Jim pensa à ce qui se cachait sous ces couvertures et il se sentit durcir de nouveau.

— Tout va très très bien.

Il put presque entendre Simon lever les yeux au ciel.

— Ravi de l'apprendre. Je vous appelle pour vous dire que ça y est, toutes les routes sont dégagées. Vous pouvez rentrer.

— Rentrer ? répéta Jim d'une voix distraite. Bien sûr.

Blair se caressait sous les draps. Jim déglutit.

— Jim ? Tu es sûr que ça va ?

Il se racla la gorge.

— Oui, oui, Simon. On sera là ce soir.

— Ce soir ? Mais il n'y a que quatre heures de route.

Jim ne l'écoutait plus. Plus rien ne comptait à part son guide.

— À ce soir, Simon, dit-il avant de raccrocher.
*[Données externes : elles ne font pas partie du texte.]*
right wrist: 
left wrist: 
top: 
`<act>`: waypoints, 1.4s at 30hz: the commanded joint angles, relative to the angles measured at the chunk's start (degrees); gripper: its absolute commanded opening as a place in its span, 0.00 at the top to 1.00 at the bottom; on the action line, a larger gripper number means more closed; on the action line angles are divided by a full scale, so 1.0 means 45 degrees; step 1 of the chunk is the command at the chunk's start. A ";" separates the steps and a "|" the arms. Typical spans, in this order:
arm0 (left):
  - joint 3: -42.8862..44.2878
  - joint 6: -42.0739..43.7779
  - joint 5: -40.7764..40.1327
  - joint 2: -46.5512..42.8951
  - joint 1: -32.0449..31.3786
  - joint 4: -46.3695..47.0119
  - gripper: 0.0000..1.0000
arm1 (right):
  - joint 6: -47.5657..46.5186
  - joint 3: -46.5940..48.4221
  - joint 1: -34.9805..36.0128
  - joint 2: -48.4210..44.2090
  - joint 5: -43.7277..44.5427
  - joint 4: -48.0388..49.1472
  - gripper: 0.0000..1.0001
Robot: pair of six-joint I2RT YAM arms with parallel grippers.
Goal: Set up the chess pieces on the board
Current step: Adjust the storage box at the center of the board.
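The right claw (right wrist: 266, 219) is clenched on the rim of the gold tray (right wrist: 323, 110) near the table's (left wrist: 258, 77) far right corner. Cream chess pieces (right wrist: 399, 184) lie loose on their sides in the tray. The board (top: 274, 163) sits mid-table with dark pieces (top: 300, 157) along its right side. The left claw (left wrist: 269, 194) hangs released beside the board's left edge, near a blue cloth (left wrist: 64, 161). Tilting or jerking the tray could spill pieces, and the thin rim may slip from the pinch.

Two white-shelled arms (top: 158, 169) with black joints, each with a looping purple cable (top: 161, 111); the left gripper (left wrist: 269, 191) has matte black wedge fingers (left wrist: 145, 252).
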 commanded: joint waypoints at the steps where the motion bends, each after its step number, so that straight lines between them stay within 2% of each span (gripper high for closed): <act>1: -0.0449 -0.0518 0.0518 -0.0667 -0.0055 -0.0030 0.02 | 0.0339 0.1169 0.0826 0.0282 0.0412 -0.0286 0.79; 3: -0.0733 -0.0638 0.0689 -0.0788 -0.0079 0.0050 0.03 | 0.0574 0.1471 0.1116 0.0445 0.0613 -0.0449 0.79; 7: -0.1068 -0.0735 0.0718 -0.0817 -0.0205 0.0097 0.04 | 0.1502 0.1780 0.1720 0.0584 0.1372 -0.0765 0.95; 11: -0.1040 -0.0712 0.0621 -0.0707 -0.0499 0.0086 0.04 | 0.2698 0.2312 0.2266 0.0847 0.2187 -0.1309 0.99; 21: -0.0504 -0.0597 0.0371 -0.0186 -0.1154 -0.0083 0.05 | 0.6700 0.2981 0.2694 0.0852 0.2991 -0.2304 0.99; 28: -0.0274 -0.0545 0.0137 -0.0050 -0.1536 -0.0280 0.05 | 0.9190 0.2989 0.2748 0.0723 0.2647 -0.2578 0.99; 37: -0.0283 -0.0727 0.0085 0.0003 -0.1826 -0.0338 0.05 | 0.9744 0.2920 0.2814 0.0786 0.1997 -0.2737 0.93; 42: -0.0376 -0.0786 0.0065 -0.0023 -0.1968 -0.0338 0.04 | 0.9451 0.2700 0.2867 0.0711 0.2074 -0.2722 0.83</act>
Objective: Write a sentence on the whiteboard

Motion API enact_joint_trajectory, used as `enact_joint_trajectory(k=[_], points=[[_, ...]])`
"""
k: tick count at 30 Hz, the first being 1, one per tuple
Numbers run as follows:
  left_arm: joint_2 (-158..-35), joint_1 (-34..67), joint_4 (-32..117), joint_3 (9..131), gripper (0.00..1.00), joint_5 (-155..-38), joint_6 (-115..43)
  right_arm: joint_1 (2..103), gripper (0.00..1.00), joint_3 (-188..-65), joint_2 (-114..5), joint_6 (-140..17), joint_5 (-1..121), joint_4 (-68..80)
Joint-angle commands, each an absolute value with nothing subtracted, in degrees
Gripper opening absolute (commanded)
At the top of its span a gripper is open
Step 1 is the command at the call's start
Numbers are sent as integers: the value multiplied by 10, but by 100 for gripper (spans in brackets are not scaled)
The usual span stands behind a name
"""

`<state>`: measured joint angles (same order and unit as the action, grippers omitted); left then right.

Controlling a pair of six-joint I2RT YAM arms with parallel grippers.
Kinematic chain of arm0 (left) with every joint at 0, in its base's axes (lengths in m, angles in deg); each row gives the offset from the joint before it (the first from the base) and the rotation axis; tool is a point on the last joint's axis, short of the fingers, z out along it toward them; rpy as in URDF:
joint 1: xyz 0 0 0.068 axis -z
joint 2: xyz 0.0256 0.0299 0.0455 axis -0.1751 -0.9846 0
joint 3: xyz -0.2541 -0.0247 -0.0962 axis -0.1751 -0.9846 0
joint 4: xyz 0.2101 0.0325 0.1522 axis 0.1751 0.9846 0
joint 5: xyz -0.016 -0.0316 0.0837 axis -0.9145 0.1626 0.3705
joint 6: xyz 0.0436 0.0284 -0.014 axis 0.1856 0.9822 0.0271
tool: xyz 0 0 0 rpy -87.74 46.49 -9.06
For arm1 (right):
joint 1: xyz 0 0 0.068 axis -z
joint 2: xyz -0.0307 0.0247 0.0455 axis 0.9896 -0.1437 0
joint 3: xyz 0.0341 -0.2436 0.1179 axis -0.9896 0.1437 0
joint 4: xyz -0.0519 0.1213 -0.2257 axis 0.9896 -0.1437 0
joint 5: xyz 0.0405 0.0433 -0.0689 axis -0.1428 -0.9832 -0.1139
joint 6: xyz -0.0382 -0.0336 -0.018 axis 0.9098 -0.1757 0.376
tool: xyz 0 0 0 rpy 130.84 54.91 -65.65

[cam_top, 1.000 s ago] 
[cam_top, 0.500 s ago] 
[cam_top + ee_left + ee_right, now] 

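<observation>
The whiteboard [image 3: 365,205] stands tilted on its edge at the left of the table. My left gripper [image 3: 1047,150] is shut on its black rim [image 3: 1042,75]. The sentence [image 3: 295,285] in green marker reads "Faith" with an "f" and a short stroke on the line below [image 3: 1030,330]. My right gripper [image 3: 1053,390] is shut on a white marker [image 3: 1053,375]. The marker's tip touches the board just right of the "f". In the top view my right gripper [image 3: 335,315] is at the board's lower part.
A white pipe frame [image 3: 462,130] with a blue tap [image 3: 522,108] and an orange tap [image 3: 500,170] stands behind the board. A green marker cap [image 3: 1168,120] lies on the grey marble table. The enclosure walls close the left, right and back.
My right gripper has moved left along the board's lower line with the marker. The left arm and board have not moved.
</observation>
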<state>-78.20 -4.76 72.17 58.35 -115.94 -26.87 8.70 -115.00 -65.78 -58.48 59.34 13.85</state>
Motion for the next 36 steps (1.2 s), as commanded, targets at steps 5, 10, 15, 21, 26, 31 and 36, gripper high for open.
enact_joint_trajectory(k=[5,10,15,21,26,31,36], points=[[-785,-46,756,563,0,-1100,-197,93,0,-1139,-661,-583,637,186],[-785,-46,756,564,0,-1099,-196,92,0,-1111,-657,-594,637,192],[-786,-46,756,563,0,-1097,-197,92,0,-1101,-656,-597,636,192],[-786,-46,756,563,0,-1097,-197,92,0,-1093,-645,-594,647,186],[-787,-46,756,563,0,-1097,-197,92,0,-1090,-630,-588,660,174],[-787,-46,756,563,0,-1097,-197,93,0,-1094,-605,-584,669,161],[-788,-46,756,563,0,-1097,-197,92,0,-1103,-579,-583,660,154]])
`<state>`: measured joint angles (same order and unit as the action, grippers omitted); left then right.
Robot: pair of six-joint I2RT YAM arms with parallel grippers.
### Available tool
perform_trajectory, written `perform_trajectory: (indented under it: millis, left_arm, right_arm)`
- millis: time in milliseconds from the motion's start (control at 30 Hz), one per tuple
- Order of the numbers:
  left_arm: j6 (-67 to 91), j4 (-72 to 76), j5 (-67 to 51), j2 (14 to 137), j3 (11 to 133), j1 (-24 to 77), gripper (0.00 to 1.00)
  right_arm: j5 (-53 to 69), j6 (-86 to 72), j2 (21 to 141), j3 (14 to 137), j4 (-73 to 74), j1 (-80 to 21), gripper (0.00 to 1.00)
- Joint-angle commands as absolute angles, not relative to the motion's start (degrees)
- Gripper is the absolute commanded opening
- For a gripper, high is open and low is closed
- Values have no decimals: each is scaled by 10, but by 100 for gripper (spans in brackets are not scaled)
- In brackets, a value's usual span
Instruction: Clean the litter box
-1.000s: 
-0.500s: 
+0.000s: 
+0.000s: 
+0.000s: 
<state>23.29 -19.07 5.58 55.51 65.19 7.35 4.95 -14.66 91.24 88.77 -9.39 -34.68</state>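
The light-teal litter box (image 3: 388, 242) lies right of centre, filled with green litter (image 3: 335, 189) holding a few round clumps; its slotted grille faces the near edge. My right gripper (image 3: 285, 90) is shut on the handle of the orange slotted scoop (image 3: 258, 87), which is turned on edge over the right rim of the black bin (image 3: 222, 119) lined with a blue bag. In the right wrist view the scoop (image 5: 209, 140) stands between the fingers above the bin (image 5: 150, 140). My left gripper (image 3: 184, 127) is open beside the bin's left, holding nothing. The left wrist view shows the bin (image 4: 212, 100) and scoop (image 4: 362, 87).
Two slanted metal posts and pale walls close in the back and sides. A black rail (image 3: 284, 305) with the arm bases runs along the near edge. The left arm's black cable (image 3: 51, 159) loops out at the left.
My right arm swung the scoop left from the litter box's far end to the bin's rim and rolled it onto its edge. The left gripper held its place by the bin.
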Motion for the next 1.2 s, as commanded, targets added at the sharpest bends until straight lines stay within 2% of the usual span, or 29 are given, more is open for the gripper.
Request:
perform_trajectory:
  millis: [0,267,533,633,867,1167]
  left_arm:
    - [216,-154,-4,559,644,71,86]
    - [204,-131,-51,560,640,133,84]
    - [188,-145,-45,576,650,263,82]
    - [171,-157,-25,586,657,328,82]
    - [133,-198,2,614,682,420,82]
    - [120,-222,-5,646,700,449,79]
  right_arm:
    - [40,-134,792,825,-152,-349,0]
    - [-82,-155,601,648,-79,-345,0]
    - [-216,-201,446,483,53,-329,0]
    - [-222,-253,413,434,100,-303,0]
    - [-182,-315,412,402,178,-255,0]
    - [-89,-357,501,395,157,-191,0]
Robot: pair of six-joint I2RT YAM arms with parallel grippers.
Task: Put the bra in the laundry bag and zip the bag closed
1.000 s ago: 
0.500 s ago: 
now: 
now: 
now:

Lorsqu'il souleva la couverture qui recouvrait Blair, son guide poussa un cri d'indignation qui se transforma, lentement, mais sûrement, en soupir de plaisir.

Malgré toutes ses craintes, Jim avait hâte de rentrer chez eux. Car si leur relation avait changé ici, au beau milieu de nulle part, c'était à cascade qu'elle grandirait et s'épanouirait.

Oui, Jim Ellison était un homme fleur bleue. Blair devrait se faire une raison.